Work task:
Only the lines from the top of the listing below through the line containing "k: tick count" should be output, exactly and with no pictures.

Information supplied:

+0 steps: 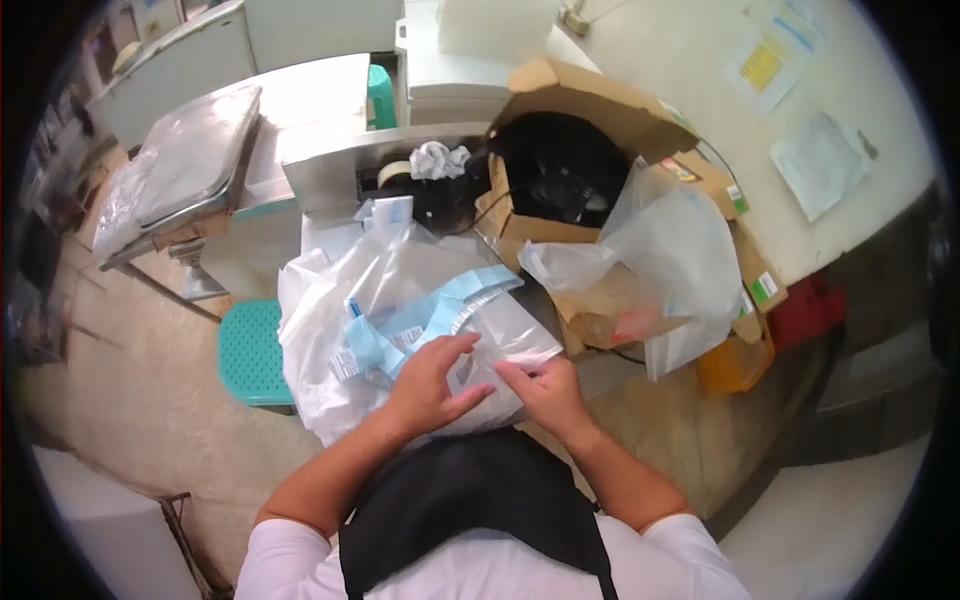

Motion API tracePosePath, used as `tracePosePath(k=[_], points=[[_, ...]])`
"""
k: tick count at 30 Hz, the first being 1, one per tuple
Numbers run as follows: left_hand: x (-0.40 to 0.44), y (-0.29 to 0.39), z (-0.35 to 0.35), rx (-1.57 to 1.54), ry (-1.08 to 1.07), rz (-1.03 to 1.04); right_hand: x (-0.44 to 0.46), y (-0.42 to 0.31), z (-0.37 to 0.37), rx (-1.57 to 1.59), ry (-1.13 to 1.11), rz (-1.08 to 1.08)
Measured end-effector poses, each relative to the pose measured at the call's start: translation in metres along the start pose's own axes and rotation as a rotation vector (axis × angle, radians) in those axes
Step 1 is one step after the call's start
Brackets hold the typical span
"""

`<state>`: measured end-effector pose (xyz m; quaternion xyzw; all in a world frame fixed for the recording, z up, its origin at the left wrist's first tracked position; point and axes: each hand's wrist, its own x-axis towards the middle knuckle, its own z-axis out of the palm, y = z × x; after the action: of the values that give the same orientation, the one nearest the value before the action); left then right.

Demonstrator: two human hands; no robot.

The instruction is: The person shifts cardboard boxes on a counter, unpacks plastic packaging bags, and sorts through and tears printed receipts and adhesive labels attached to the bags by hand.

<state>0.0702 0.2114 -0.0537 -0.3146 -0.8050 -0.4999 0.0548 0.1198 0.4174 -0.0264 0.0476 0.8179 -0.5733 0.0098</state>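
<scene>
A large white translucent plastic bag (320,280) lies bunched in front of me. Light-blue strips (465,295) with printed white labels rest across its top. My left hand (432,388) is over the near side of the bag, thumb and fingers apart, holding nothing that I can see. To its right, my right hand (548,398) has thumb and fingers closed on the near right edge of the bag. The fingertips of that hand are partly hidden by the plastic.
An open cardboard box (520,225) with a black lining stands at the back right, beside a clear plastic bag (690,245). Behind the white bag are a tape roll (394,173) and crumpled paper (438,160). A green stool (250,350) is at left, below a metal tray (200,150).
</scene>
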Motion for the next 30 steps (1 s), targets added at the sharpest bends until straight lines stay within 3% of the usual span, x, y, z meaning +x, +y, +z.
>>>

Worked solution:
+0 steps: 

Motion API tracePosePath, used as `tracePosePath(k=[_], points=[[_, ...]])`
"""
k: tick count at 30 Hz, the first being 1, one per tuple

No more output is expected.